→ What to produce
From the first line to the last, set down the data exactly as given.

★ ★ ★

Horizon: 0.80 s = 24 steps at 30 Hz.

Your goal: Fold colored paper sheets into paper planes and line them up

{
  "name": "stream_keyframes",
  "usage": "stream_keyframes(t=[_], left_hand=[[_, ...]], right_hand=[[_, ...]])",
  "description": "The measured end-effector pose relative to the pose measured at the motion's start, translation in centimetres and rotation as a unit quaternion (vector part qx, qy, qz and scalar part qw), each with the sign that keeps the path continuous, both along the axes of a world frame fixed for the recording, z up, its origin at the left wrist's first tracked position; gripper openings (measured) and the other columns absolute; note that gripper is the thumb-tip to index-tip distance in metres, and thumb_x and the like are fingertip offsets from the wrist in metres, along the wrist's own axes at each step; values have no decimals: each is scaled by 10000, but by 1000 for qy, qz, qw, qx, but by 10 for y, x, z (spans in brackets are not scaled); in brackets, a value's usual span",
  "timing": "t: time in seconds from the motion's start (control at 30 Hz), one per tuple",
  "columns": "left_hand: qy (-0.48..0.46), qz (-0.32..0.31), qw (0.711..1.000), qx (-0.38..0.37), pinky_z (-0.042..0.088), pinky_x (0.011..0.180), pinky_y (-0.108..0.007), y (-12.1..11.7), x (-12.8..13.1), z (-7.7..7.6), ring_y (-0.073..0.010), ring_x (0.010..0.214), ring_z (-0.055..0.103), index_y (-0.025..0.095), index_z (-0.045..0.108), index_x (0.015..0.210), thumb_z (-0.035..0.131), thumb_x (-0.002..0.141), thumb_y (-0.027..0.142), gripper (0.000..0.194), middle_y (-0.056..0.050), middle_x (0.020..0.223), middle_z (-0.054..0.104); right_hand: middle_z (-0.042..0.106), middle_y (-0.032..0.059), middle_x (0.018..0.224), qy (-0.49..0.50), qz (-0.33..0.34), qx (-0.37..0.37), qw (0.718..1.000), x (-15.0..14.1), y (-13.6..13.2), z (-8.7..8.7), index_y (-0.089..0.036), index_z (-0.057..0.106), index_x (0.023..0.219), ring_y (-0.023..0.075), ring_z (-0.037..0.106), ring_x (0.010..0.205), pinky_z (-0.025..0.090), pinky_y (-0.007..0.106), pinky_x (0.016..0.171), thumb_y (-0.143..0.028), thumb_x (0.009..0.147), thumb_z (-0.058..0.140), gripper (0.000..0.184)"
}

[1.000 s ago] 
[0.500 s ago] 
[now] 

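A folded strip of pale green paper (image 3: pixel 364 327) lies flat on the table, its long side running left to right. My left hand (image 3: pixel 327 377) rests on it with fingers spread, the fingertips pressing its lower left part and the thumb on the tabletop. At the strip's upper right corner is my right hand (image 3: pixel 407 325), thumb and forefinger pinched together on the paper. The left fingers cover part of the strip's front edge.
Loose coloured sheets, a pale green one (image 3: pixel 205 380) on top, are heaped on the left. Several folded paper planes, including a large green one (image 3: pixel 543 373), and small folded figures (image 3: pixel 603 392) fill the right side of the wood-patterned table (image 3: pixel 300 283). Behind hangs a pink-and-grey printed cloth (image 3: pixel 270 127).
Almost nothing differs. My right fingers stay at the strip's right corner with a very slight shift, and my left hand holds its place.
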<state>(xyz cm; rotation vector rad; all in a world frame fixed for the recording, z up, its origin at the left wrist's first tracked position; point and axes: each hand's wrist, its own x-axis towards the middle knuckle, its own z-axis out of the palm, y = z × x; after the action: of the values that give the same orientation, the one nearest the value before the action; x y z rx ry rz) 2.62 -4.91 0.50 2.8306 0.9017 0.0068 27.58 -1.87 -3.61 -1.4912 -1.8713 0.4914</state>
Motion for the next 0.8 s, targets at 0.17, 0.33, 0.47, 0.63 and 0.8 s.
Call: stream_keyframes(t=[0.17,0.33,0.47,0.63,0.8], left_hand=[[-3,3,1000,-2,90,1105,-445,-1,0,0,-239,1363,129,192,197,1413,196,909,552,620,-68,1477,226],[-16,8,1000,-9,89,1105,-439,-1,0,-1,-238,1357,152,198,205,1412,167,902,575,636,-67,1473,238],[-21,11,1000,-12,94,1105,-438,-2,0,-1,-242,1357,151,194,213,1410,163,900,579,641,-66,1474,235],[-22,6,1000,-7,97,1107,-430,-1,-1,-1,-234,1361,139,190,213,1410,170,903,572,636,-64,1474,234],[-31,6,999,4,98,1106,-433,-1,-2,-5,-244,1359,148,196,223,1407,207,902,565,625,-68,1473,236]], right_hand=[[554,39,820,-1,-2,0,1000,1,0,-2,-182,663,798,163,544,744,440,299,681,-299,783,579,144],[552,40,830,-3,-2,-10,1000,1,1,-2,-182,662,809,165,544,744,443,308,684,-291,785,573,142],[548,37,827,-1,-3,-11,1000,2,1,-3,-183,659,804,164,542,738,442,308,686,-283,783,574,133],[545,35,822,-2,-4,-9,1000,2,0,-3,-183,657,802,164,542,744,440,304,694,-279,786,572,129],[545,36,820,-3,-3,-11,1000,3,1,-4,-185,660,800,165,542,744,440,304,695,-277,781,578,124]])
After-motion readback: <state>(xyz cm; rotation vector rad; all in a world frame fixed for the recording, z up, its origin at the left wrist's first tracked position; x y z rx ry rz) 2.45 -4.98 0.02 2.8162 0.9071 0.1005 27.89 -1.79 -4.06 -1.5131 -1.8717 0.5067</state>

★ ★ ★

→ Output for this exercise
Horizon: 0.80 s = 24 steps at 30 Hz.

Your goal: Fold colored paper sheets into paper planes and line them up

{
  "name": "stream_keyframes",
  "usage": "stream_keyframes(t=[_], left_hand=[[_, ...]], right_hand=[[_, ...]])",
  "description": "The measured end-effector pose relative to the pose measured at the motion's start, translation in centimetres and rotation as a unit quaternion (vector part qx, qy, qz and scalar part qw), each with the sign that keeps the path continuous, both along the axes of a world frame fixed for the recording, z up, its origin at the left wrist's first tracked position; gripper openings (measured) and the other columns absolute; note that gripper is the thumb-tip to index-tip distance in metres, and thumb_x and the like are fingertip offsets from the wrist in metres, along the wrist's own axes at each step; values have no decimals: each is scaled by 10000, but by 1000 for qy, qz, qw, qx, but by 10 for y, x, z (spans in brackets are not scaled); in brackets, a value's usual span",
  "timing": "t: time in seconds from the motion's start (control at 30 Hz), one per tuple",
  "columns": "left_hand: qy (-0.48..0.46), qz (-0.32..0.31), qw (0.711..1.000), qx (-0.38..0.37), pinky_z (-0.042..0.088), pinky_x (0.011..0.180), pinky_y (-0.108..0.007), y (-12.1..11.7), x (-12.8..13.1), z (-7.7..7.6), ring_y (-0.073..0.010), ring_x (0.010..0.214), ring_z (-0.055..0.103), index_y (-0.025..0.095), index_z (-0.045..0.108), index_x (0.015..0.210), thumb_z (-0.035..0.131), thumb_x (-0.002..0.141), thumb_y (-0.027..0.142), gripper (0.000..0.194), middle_y (-0.056..0.050), middle_x (0.020..0.223), middle_z (-0.054..0.104); right_hand: middle_z (-0.042..0.106), middle_y (-0.032..0.059), middle_x (0.018..0.224), qy (-0.49..0.50), qz (-0.33..0.34), qx (-0.37..0.37), qw (0.718..1.000), x (-15.0..14.1), y (-13.6..13.2), z (-8.7..8.7), index_y (-0.089..0.036), index_z (-0.057..0.106), index_x (0.023..0.219), ring_y (-0.023..0.075), ring_z (-0.037..0.106), ring_x (0.010..0.205), pinky_z (-0.025..0.090), pinky_y (-0.007..0.106), pinky_x (0.016..0.171), thumb_y (-0.143..0.028), thumb_x (0.009..0.147), thumb_z (-0.058..0.140), gripper (0.000..0.184)"
}

[1.000 s ago] 
[0.500 s ago] 
[now] 

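A folded strip of pale green paper (image 3: pixel 364 327) lies flat on the table, its long side running left to right. My left hand (image 3: pixel 327 377) rests on it with fingers spread, the fingertips pressing its lower left part and the thumb on the tabletop. At the strip's upper right corner is my right hand (image 3: pixel 407 325), thumb and forefinger pinched together on the paper. The left fingers cover part of the strip's front edge.
Loose coloured sheets, a pale green one (image 3: pixel 205 380) on top, are heaped on the left. Several folded paper planes, including a large green one (image 3: pixel 543 373), and small folded figures (image 3: pixel 603 392) fill the right side of the wood-patterned table (image 3: pixel 300 283). Behind hangs a pink-and-grey printed cloth (image 3: pixel 270 127).
Almost nothing differs. My right fingers stay at the strip's right corner with a very slight shift, and my left hand holds its place.
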<state>(xyz cm; rotation vector rad; all in a world frame fixed for the recording, z up, its origin at the left wrist's first tracked position; point and axes: each hand's wrist, its own x-axis towards the middle knuckle, its own z-axis out of the palm, y = z × x; after the action: of the values that give the same orientation, the one nearest the value before the action; x y z rx ry rz) 2.62 -4.91 0.50 2.8306 0.9017 0.0068 27.58 -1.87 -3.61 -1.4912 -1.8713 0.4914</state>
Motion for the next 0.8 s, targets at 0.17, 0.33, 0.47, 0.63 and 0.8 s.
Call: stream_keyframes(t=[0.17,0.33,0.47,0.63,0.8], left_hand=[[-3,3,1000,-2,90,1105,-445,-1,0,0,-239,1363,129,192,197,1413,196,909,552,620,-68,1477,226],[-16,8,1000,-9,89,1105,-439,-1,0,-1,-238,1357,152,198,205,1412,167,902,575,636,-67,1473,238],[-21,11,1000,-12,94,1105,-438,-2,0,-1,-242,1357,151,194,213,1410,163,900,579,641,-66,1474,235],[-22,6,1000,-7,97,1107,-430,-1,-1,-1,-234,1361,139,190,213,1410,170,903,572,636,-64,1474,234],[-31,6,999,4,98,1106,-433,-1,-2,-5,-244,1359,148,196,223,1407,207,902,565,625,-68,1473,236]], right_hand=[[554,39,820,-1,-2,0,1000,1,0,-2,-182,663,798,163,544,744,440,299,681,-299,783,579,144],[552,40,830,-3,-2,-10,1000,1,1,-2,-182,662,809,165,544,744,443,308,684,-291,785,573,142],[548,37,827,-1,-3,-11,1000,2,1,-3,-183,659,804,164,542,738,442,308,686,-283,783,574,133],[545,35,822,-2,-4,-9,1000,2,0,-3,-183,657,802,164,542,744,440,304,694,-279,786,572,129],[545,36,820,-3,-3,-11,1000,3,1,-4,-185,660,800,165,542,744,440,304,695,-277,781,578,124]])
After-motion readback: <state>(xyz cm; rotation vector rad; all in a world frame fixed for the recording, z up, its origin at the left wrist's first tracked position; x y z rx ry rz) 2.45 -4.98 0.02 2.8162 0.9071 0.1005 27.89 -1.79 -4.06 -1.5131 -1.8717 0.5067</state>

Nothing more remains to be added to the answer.